Problem: Your answer should consist of the lines holding "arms", copied from the material below.

Data excerpt:
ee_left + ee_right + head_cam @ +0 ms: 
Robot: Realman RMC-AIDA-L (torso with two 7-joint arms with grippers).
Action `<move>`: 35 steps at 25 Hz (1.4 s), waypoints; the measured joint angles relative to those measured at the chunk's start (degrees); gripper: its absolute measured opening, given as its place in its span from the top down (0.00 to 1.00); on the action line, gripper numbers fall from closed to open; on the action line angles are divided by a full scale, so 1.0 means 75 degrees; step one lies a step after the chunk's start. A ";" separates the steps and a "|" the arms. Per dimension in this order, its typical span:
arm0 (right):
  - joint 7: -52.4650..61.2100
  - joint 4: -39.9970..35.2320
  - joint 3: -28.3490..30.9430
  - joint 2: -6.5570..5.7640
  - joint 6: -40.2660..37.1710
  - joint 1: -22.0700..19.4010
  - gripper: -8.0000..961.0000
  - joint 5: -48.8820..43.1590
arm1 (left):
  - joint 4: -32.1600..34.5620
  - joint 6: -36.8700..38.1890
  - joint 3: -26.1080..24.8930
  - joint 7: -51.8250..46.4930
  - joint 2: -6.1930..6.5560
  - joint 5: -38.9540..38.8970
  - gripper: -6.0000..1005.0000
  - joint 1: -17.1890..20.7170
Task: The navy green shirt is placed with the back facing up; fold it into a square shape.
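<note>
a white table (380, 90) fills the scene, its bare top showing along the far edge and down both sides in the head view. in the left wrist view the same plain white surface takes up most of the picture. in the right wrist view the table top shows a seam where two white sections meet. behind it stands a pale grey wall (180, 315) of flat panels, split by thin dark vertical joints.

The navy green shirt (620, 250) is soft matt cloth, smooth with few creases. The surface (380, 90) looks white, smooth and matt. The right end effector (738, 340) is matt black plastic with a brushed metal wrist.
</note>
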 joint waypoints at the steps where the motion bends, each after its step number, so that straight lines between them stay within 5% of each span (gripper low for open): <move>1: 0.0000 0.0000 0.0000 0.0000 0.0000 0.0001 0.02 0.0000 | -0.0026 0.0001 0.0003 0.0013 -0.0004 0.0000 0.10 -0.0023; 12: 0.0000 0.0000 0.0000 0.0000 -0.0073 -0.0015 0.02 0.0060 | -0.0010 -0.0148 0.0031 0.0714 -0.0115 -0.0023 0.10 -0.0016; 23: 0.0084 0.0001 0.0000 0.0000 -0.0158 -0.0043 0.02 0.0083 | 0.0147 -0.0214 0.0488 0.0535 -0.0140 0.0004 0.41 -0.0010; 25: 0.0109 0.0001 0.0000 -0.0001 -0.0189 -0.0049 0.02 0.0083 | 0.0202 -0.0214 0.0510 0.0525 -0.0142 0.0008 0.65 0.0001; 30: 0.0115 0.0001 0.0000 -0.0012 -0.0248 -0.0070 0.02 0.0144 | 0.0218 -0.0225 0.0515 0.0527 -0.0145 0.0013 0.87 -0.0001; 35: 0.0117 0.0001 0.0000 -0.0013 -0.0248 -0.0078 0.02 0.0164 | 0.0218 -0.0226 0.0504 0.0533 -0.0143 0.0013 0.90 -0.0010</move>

Result:
Robot: Realman RMC-AIDA-L (torso with two 7-joint arms with grippers).
Action `<move>`: 35 steps at 25 Hz (1.4 s), waypoints; the measured joint angles relative to those measured at the chunk's start (degrees); gripper: its absolute measured opening, given as its place in its span from the top down (0.00 to 1.00); on the action line, gripper numbers fall from closed to open; on the action line angles are divided by a full scale, so 1.0 means 75 degrees; step one lies a step after the chunk's start. A ";" separates the steps and a "|" the arms. Per dimension in this order, its typical span:

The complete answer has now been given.